Faire une inauguration c'est important aussi pour inviter tout le monde, inviter la commune qui prête le terrain.

Et puis l'idée du compost de quartier est de, en plus de réduire ses déchets, créer de la dynamique. Dans tous les projets qui sont à Bruxelles, on voit bien que ça crée des liens. Il y a une chouette ambiance, on fait des apéros.

Quels sont les challenges principaux une fois le compost lancé ?
C'est la bonne gestion du site de compostage et surtout le challenge est de garder la dynamique du groupe et de continuer d'impliquer les participants. Pas seulement pour apporter les déchets organiques, pour ça il y a plein de monde, mais de temps en temps venir retourner le compost, vérifier que le broyat est bien mis. Si chacun fait sa petite part c'est beaucoup moins de travail pour tout le monde.

Et l'autre difficulté est de se fournir en matière brune, en broyat. Nous on aide avec des sites de dépôt de broyat mais on ne peut pas livrer chaque compost en copeaux de bois. Ça reste un gros frein parce que souvent les gens ne sont pas motorisés. Le broyat est super important pour qu'il y ait du bon compost et ça permet d’éviter les mouchettes et les odeurs.

Worms asbl Bruxelles

Qu'est-ce qu'il manque à Bruxelles pour être une ville modèle en matière de gestion des déchets organiques?
Le problème est politique.
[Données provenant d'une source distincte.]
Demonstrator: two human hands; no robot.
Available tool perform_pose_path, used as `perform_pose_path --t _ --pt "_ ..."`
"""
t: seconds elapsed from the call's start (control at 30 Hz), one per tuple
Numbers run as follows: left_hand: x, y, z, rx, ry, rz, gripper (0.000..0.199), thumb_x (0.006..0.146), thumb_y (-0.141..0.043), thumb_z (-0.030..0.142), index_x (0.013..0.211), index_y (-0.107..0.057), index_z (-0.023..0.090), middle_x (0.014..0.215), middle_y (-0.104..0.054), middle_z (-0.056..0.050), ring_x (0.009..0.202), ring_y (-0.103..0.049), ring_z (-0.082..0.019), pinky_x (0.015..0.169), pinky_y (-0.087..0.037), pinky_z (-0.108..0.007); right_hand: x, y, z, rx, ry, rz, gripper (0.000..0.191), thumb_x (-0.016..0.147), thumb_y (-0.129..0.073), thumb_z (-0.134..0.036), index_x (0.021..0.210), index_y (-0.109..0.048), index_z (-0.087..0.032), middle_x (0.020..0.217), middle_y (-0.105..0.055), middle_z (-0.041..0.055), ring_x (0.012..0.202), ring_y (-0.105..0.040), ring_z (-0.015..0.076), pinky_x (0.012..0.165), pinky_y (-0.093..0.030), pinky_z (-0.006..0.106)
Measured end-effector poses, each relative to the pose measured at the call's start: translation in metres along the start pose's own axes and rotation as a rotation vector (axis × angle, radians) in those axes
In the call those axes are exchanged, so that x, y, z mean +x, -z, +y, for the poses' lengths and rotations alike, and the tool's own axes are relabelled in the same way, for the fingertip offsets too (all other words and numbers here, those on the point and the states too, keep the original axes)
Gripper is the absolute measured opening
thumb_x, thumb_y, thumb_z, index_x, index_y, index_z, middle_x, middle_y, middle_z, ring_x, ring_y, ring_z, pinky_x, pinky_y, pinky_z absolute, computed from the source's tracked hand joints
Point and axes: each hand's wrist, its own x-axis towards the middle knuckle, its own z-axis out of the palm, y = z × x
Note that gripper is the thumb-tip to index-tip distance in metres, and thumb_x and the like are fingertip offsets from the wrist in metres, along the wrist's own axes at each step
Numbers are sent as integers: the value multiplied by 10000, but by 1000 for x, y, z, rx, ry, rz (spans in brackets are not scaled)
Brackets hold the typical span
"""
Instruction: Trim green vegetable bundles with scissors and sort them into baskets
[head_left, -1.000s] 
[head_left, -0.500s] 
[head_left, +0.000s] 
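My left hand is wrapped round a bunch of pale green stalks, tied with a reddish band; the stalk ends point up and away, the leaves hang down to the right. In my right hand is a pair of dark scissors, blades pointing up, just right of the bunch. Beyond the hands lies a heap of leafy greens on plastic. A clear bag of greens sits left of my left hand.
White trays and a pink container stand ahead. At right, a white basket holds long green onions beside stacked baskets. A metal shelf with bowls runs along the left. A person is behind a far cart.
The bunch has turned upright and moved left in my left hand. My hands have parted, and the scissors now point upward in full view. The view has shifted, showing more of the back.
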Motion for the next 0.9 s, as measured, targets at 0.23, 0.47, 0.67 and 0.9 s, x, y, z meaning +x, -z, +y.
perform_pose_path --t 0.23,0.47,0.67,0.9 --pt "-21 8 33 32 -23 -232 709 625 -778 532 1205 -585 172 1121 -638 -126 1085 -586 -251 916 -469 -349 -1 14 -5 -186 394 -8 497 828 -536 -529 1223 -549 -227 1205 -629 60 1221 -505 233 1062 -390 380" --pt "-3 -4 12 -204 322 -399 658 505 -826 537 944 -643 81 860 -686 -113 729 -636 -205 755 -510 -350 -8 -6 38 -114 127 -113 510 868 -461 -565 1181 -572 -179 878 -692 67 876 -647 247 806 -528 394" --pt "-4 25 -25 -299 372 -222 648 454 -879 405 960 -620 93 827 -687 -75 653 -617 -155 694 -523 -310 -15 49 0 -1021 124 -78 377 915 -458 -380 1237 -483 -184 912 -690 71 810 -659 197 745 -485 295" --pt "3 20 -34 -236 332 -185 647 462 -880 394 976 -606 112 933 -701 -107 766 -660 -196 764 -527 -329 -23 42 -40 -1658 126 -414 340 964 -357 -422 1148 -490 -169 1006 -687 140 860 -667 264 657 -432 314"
Bruxelles Environnement (prévention des déchets, etc.) et Bruxelles Propreté (collecte et traitement des déchets, nettoyage des rues) sont gérés par deux partis politiques différents. Le PS a toujours géré Bruxelles Propreté et le CDH gère Bruxelles Environnement. Donc ce sont deux instances qui sont censées avoir le même discours mais qui n'ont pas la même politique. Leurs idées ne sont pas les mêmes à la base et chacun reste sur ses positions. L'opération Phosphore qu'on mène est un bon moyen de les mettre ensemble autour d'une table, avec nous qui sommes plus neutres au niveau politique. Une des premières choses qui a été faite avec l'Opération Phosphore c'est de faire une tournée de tous les cabinets politiques de Bruxelles en leur disant d'attendre avant de prendre des décisions, nous sommes en train de réfléchir à une meilleure gestion de la matière organique sur Bruxelles qui pourrait être créatrice d'emploi, plus écologique, plus écocirculaire. Les politiques doivent être bien conseillés et le fait d'être plus proches du milieu associatif et des gens de terrain leur permet de voir une autre réalité.
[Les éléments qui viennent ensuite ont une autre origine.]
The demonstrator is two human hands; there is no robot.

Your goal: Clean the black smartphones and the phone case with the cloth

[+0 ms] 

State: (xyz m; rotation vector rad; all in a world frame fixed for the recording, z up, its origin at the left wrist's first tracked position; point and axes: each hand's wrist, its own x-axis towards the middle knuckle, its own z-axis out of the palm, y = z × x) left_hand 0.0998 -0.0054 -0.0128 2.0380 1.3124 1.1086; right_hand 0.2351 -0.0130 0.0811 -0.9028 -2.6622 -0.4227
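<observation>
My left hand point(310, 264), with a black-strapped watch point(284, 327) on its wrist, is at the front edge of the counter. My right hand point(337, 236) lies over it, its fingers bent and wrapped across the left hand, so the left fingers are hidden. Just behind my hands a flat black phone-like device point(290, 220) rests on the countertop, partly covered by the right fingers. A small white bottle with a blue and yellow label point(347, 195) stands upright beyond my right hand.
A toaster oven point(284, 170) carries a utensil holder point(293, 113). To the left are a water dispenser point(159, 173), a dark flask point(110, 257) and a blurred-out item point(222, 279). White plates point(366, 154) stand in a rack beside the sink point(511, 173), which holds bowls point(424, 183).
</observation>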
Est-ce que toutes les petites initiatives citoyennes peuvent faire changer notre politique de gestion des déchets ?
Au plus il y a de petits projets, au plus on devient grand et au plus on commence à avoir vraiment de l'importance.

Au tout début de Worms, il y avait quelques composts de quartier mais leur nombre était encore anecdotique. Maintenant on en compte plus de 150, Bruxelles Environnement voit que ça fonctionne et qu'il y a de l'intérêt. Chaque année une dizaine de nouveaux composts s'ouvrent.

Avec la nouvelle collecte de sacs oranges on pensait que les composts de quartier allaient perdre de leur intérêt auprès des gens mais ça a presque fait l'effet inverse ! Ces sacs ne sont pas récoltés assez régulièrement et les gens qui ont pris l'habitude de trier leurs déchets organiques se tournent alors vers le compost de quartier ou le vermicompost.

Evidemment, tout ça reste complémentaire. Il n'y a pas une seule solution, il y a plein de petites solutions qui sont toutes différentes et avec cette multiplication de petites solutions on pourra gérer globalement tous les déchets, c'est ce qu'on espère.
Avec Worms on n'a pas attendu les politiques, on n'a pas perdu notre temps. Avec les citoyens on a créé 150 composts, ça fait 400 tonnes de déchets organiques qu'on sauve chaque année.